Muse I 2019 was the bicentenary of the birth of art critic, writer and philanthropist John Ruskin. Ruskin, despite being often viewed as controversial and divisive, had a huge influence on the Arts and Crafts movement. He advocated a ‘back to the land’ ethos and vehemently criticised the Industrial Revolution and its impact upon society. Ruskin spoke out against the division of labour, the breaking down of the manufacturing of goods/objects into concentrated, often repetitive task to increase production. Nor could he see beauty in machines and, in general, was alarmed by engines! He celebrated all things human: human labour, hand-work, craft and human error: “Fine art is that in which the hand, the head, and the heart of man[/woman] go together.” Ruskin saw the act of making and production as equal importance to the end result.

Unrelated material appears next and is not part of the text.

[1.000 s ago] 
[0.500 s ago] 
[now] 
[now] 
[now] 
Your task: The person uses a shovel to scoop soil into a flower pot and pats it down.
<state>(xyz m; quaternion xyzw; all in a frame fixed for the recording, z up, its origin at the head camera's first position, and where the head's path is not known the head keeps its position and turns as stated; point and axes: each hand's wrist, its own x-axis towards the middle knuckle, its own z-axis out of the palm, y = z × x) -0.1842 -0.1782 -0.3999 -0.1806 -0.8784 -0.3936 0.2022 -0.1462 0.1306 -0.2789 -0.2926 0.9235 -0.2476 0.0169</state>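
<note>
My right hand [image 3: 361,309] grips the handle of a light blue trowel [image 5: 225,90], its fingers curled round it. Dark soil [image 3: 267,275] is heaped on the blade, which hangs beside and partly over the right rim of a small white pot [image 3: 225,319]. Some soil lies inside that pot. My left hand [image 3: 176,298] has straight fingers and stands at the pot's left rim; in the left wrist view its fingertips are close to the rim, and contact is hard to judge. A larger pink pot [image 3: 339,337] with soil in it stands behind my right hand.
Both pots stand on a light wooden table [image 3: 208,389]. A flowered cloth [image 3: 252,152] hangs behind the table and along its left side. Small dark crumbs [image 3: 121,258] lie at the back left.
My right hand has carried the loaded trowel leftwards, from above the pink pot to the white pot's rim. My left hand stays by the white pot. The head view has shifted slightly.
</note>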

Muse II “… it was the existence of key aircraft and missile manufactures … that provided the initial impetus for the modern electronics industry” (Scott and Drayse 1990).
In 1986, the London Stock Exchange began using computers for trading. Traders were no longer on the market floor doing deals face-to-face:
Algorithmic trading (AT) is a dramatic example of this far-reaching technological change. Many market participants now employ AT, commonly defined as the use of computer algorithms to automatically make certain trading decisions, submit orders, and manage those orders after submission.

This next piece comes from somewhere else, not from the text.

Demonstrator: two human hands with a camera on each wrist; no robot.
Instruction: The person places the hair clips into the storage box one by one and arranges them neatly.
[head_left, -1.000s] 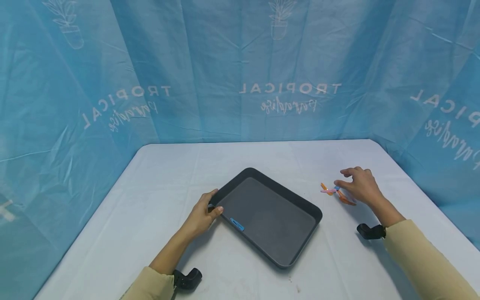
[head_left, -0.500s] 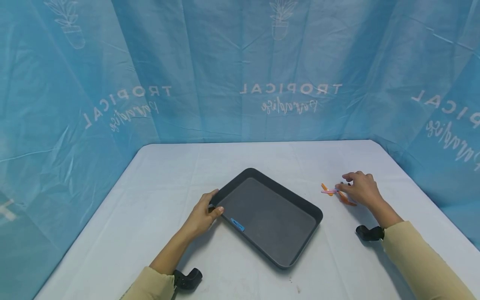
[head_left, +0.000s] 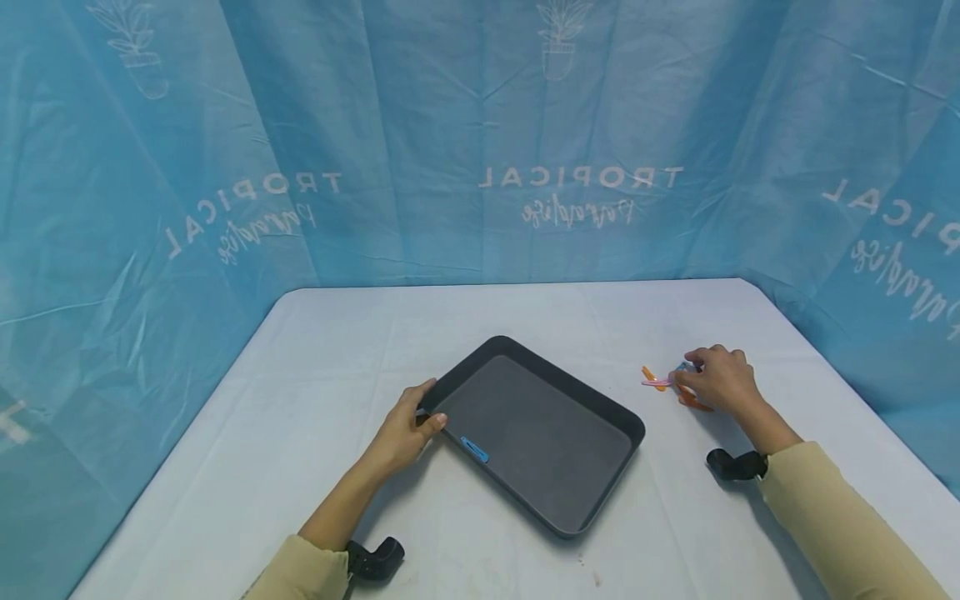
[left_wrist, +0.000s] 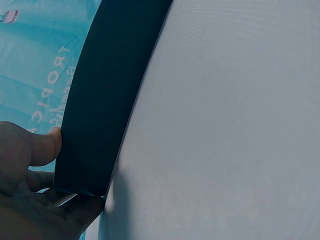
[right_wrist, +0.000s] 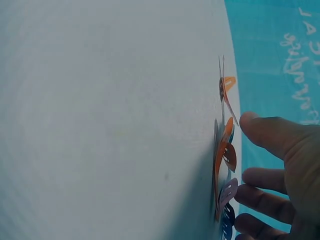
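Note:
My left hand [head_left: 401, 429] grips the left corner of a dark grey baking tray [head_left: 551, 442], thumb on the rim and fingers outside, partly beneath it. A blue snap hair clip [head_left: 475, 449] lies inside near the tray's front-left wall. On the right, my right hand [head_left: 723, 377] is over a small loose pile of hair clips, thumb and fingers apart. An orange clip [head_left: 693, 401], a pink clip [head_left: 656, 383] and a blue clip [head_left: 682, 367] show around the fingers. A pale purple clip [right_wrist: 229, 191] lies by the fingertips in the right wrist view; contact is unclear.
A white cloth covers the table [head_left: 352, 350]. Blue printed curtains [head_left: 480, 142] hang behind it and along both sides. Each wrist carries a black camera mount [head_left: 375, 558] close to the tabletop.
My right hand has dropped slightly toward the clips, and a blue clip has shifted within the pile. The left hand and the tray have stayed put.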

Most consumers are unaware of the toxic materials in the products they rely on for word processing, data management, and access to the internet, as well as for electronic games. In general, computer equipment is a complicated assembly of more than 1,000 materials, many of which are highly toxic, such as chlorinated and brominated substances, toxic gases, toxic metals, biologically active materials, acids, plastics and plastic additives.
Hawari and Hassan 2008
My microchip is made by Microchip Technology: “Sales for the fiscal year ending on March 31, 2019 were $5.35 billion” (Microchip Technology 2019).

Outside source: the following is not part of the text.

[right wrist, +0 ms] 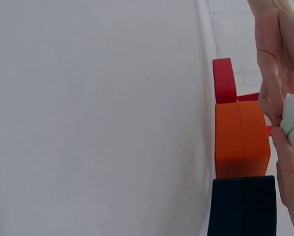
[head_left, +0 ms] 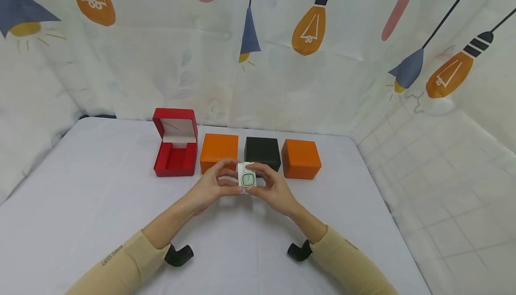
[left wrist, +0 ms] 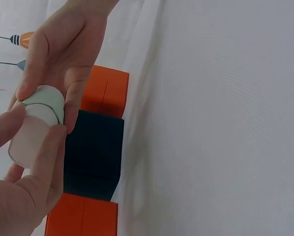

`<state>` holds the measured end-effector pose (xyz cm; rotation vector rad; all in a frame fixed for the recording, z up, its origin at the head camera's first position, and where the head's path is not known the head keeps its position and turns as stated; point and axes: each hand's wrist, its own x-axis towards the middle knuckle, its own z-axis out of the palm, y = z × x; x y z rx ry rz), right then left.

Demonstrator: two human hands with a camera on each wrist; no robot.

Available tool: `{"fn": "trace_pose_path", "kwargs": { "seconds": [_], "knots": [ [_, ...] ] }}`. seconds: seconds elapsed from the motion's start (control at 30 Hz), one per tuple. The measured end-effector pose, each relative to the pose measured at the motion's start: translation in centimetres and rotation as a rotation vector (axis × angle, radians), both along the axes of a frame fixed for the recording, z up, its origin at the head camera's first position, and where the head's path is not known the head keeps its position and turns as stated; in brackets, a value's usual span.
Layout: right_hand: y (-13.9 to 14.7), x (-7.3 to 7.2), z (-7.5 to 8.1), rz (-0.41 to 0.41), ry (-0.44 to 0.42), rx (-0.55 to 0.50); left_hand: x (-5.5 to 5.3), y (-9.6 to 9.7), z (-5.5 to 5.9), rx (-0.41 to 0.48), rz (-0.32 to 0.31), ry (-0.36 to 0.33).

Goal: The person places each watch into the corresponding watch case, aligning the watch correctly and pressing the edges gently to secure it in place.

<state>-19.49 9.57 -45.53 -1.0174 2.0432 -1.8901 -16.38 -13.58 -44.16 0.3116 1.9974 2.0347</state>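
Note:
A square-faced wristwatch [head_left: 248, 179] with a pale green strap [left wrist: 49, 96] is wrapped round a white cushion [left wrist: 29, 140]. Both hands hold it up above the table, in front of the dark box. My left hand [head_left: 211, 183] grips the cushion's left side, thumb below and fingers above. From the other side my right hand [head_left: 276, 190] pinches the watch between thumb and fingers. The dial faces my head camera; the wrist views show only strap and cushion. An open red box [head_left: 175, 159] with a white-lined lid stands behind and left of the hands.
Along the table's back stand a closed orange box [head_left: 219, 148], a closed dark green box [head_left: 262, 149] and another closed orange box [head_left: 301, 158]. A white cloth [head_left: 101, 187] covers the table. A lamp-patterned curtain [head_left: 161, 62] hangs behind. Black wrist mounts [head_left: 179, 255] stick out from the sleeves.

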Motion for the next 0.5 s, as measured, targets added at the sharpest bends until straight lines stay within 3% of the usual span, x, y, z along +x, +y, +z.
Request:
{"fn": "trace_pose_path", "kwargs": {
  "seconds": [0.2,0.5],
  "knots": [
    [-0.19,0.10,-0.21,-0.022,-0.006,-0.019,0.05,-0.09,0.09,-0.028,0.012,0.018],
    [-0.35,0.19,0.20,-0.029,-0.018,0.032,0.14,-0.35,-0.16,-0.057,0.036,0.034]
  ]
}}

Ergo … Can there be such a thing as ethical electronic music?
Muse III Three films; three quotes:
Fritz Lang Metropolis – “The Mediator Between the Head and the Hands Must Be the Heart”.
Charlie Chaplin Modern Times – “Don’t stop for lunch be ahead of your competitor.”
Stanley Kubrick 2001: A Space Odyssey – “Just what do you think you’re doing, Dave?”
Muse IV Ned Ludd Close, Anstey, Leicestershire
Muse V Wittgenstein argued that: “Philosophy is not a theory but an activity.” Where might the activity of making collectively lead us?